Bénédicte Vergez-Chaignon est docteur en histoire. Spécialiste de la seconde guerre mondiale et de l’Occupation, elle est l’auteure de plusieurs ouvrages consacrés à cette période dont une biographie de Pétain en 2014 récompensée par le prix de la biographie politique et le prix de la biographie du Point. En 2022, aux éditions Flammarion, elle a publié « Colette en guerre 1939-1945 » et aussi « Les Français dans la guerre- Archives du quotidien 1940-1945« . C’est ce dernier ouvrage qui nous a été proposé à la lecture.
Ce livre écrit-elle en guise d’introduction, nous ramène sur un terrain lointain et familier à la fois celui de l’histoire des Français durant ces années si particulières de la seconde guerre mondiale. Un passé peut-être moins abstrait aujourd’hui après avoir connu il y a peu le couvre feu, les autorisations de circulation, la peur de la pénurie … à l’occasion de la première crise de la covid 19. Pour ce faire, plus de 250 documents y sont présentés. Ces archives illustrent ce que fut le quotidien des Français dans leur diversité de 1940 à 1945. La plupart, précise l’auteure, sont originales et inédites mais s’y sont glissées quelques « classiques » comme l’Affiche Rouge ou encore l’Etoile Jaune, une photographie de La poignée de main de l’entrevue de Montoire. Leur provenance est précisée pour chacun d’eux à la fin de l’ouvrage : Archives Nationales, Archives du Centre d’Histoire de la Résistance et de la Déportation de Lyon…

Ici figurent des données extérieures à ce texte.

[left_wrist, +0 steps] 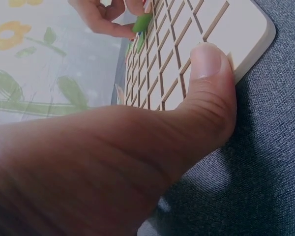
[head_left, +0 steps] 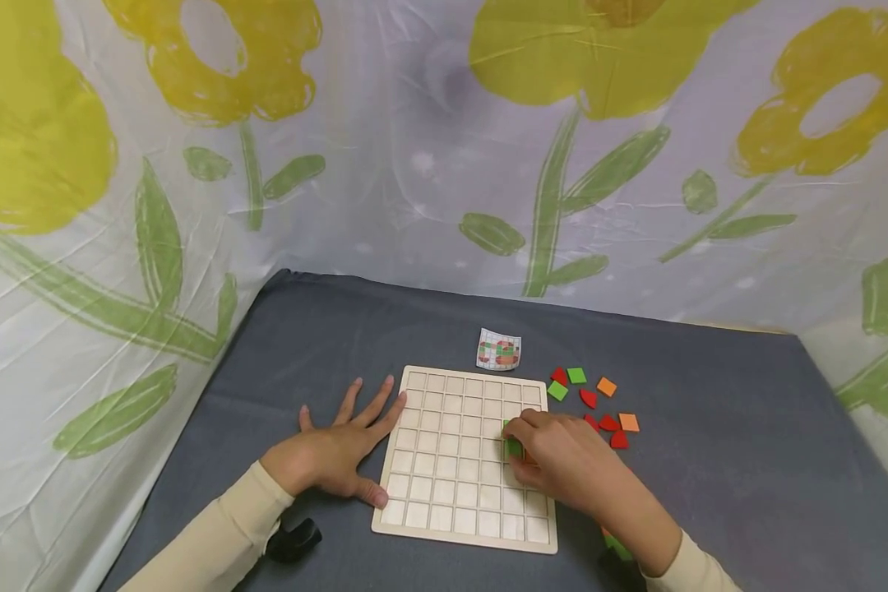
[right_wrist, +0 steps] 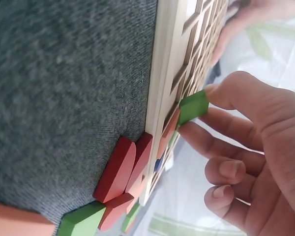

Les archives occupent l’essentiel des 225 pages du livre. Les documents choisis sont de nature diverse, variée, rare peut-être comme ce foulard de soie à l’effigie du Maréchal : des photographies, beaucoup de photographies en grand format parfois (rarement) en couleur du Maréchal Pétain, du gouvernement ou d’anonymes (miliciens, résistants…) des scènes de rue… mais aussi des Unes de journaux, des tracts, des affiches, des notes d’hôtel, des bons-points du Maréchal, des lettres mais aussi des rapports de préfet comme le rapport officiel établi par le préfet régional sur le déroulement du massacre d’Oradour sur Glane (p141-143), des pétitions … Cependant, parfois, il faut le déplorer, les documents sont difficiles à lire à cause de la taille de la reproduction ainsi sont, nous semble t’il, les documents p 64-65, p 87, p 173 ou encore p 179 par exemple.
Nous nous attendions à la découverte de l’ouvrage, à la lecture du quatrième de couverture à ce que les archives soient peut-être moins abondantes mais à ce que chacune soit analysée, contextualisée, critiquée etc. par l’auteure à l’instar de ce que l’Histoire par l’image propose en quelque sorte. Il n’en est rien . Au lecteur, s’il le désire de faire le travail comme l’historien qui découvre une archive, un témoignage du passé. Pour l’y aider, Bénédicte Vergez Chaignon nous propose, parallèlement, un récit de ce que furent ces années de guerre en France depuis la défaite jusqu’au procès du maréchal Pétain. Le texte est bref, synthétique, complet, structuré, truffé d’extraits de documents -encore- et de détails très illustratifs. La complexité de la situation tant politique que administrative ou sociale, voire sociétale, l’ambivalence des sentiments, les diverses difficultés rencontrées par les Français sont parfaitement sensibles, palpables. De quoi satisfaire la curiosité inextinguible que suscite la France de Vichy comme l’auteure le rappelle en guise de conclusion .
Vu l’abondance et la rareté des documents présentés, vu la qualité du récit et aussi la présence d’une chronologie et une bibliographie d’une brièveté remarquable (19 dates- 9 titres dont 7 postérieures à 2010), vu aussi, pour finir, son esthétique (un coté rétro et l’emploi de papier recyclé semble t-il) ce livre peut séduire un large public novice ou averti.